**Collected material**:

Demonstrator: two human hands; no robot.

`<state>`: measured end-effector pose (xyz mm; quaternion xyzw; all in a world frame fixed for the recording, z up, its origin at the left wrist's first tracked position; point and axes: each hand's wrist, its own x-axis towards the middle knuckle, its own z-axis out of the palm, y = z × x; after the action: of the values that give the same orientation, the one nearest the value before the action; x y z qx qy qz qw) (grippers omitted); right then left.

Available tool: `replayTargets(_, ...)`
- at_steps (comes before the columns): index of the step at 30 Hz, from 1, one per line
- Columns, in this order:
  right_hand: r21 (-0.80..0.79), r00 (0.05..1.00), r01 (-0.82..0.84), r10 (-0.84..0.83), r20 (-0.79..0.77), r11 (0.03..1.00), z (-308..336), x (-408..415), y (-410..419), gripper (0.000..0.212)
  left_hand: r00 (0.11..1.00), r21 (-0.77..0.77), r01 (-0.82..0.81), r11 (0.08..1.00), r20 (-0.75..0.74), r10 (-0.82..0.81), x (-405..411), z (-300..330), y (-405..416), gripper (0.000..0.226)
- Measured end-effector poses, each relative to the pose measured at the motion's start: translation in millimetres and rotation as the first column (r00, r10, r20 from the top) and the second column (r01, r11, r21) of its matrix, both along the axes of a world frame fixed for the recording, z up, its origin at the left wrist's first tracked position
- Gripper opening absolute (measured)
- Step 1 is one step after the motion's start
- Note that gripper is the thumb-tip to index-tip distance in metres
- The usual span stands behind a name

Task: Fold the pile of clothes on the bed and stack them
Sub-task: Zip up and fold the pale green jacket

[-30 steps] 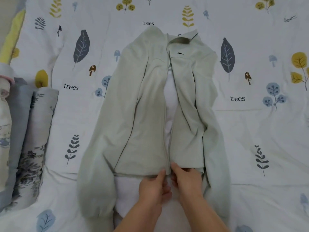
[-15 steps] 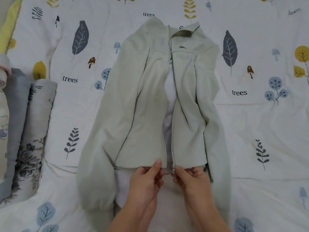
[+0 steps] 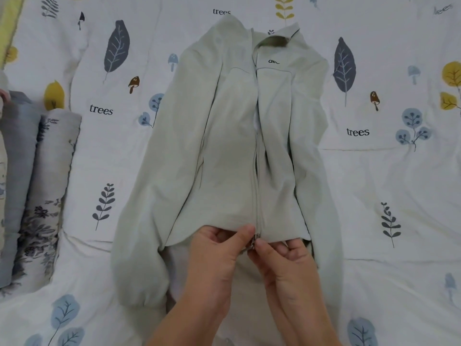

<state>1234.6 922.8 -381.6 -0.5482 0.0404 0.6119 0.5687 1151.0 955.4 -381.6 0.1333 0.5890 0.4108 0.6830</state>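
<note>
We're looking down at the pale green jacket (image 3: 232, 151) spread flat in the middle of the bed (image 3: 399, 221), collar up at twelve o'clock, hem down at six, so its long axis runs straight away from us along the zip line. Both sleeves trail down the sides toward seven and five o'clock. Our left hand (image 3: 219, 248) pinches the hem just left of the zip, and our right hand (image 3: 282, 255) pinches at the zipper's bottom end (image 3: 254, 243); the two hands are nearly touching there. We'd judge this fabric light, soft and floppy, with no stiffness of its own, so it will sag and crease wherever it's lifted. Best grips, we reckon, are the firmer seams: hem corners, shoulders, collar. Over at nine o'clock sit folded cloths (image 3: 37, 191) by the bed's edge.
</note>
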Motion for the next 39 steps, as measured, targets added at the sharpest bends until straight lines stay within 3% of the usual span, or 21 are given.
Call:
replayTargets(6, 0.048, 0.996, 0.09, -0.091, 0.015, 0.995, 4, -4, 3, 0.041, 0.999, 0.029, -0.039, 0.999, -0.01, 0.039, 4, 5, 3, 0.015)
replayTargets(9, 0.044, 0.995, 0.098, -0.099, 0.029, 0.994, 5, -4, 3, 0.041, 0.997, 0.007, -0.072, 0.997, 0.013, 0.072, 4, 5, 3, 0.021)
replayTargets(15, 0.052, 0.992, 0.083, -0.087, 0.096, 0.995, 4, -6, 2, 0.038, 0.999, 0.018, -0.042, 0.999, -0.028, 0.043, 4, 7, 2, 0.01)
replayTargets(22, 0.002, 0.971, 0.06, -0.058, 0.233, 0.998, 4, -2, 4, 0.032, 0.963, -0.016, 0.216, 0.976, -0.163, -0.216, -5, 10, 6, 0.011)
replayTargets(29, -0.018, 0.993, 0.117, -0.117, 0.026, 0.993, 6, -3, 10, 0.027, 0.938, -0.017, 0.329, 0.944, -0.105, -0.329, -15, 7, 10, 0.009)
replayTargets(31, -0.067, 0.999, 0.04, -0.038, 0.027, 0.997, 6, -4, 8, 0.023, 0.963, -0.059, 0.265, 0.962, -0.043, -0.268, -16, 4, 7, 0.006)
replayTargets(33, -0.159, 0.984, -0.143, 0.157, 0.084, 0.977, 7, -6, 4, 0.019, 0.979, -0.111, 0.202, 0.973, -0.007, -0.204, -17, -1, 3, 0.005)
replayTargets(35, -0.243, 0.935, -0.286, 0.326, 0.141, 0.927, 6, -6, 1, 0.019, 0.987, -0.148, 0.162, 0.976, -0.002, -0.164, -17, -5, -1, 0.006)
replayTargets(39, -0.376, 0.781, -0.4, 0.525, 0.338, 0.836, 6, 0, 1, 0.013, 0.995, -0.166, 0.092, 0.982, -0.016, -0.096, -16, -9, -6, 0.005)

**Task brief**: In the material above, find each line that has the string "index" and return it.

**Expected output**:
- at_steps (comes before the columns): index of the step at 30 Hz, from 1, one per line
- Note that gripper is the thumb-tip to index-tip distance in metres

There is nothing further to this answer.